Images are not part of the copy; transcribe all the data exactly.

· · · · ·

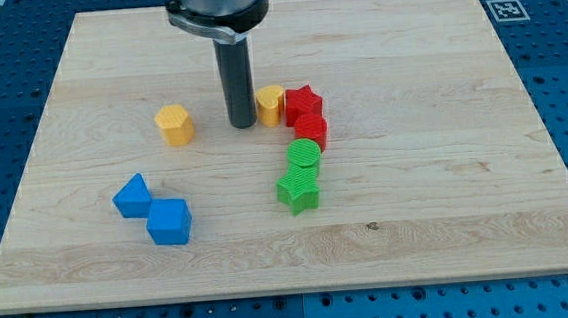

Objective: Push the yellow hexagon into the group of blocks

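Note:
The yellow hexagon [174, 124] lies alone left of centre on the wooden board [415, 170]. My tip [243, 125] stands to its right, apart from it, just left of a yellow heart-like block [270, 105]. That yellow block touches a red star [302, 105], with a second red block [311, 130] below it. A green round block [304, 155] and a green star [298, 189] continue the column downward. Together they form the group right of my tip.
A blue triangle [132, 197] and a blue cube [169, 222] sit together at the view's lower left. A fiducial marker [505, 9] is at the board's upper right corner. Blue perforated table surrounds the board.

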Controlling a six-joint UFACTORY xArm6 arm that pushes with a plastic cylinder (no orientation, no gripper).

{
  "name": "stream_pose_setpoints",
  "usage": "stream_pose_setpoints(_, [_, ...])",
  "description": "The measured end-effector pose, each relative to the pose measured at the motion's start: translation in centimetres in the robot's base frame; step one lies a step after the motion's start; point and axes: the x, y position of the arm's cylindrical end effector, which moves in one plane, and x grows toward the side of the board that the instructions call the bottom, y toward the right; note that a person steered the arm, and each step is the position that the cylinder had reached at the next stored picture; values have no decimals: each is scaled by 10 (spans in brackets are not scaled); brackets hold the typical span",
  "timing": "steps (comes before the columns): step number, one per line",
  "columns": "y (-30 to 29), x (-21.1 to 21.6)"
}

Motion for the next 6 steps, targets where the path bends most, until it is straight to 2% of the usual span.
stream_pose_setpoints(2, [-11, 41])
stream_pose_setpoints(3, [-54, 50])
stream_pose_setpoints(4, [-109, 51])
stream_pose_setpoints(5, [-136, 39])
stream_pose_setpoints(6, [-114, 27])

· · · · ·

# SOLUTION FOR THIS EXERCISE
Objective: Push the yellow hexagon into the group of blocks

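Note:
The yellow hexagon [174, 124] lies alone left of centre on the wooden board [415, 170]. My tip [243, 125] stands to its right, apart from it, just left of a yellow heart-like block [270, 105]. That yellow block touches a red star [302, 105], with a second red block [311, 130] below it. A green round block [304, 155] and a green star [298, 189] continue the column downward. Together they form the group right of my tip.
A blue triangle [132, 197] and a blue cube [169, 222] sit together at the view's lower left. A fiducial marker [505, 9] is at the board's upper right corner. Blue perforated table surrounds the board.
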
Controlling a six-joint UFACTORY xArm6 arm that pushes with a plastic cylinder (no orientation, no gripper).

{
  "name": "stream_pose_setpoints",
  "usage": "stream_pose_setpoints(_, [_, ...])",
  "description": "The measured end-effector pose, each relative to the pose measured at the motion's start: translation in centimetres in the robot's base frame; step one lies a step after the motion's start; point and axes: the x, y position of the arm's cylindrical end effector, which moves in one plane, and x grows toward the side of the board that the instructions call the bottom, y toward the right; note that a person steered the arm, and each step is the position that the cylinder had reached at the next stored picture; values have no decimals: each is scaled by 10 (spans in brackets are not scaled); brackets hold the typical span",
  "timing": "steps (comes before the columns): step number, one per line",
  "columns": "y (-30 to 29), x (-21.1 to 21.6)"
}

Motion for the next 6 steps, targets where the path bends most, until it is straight to 2% of the usual span.
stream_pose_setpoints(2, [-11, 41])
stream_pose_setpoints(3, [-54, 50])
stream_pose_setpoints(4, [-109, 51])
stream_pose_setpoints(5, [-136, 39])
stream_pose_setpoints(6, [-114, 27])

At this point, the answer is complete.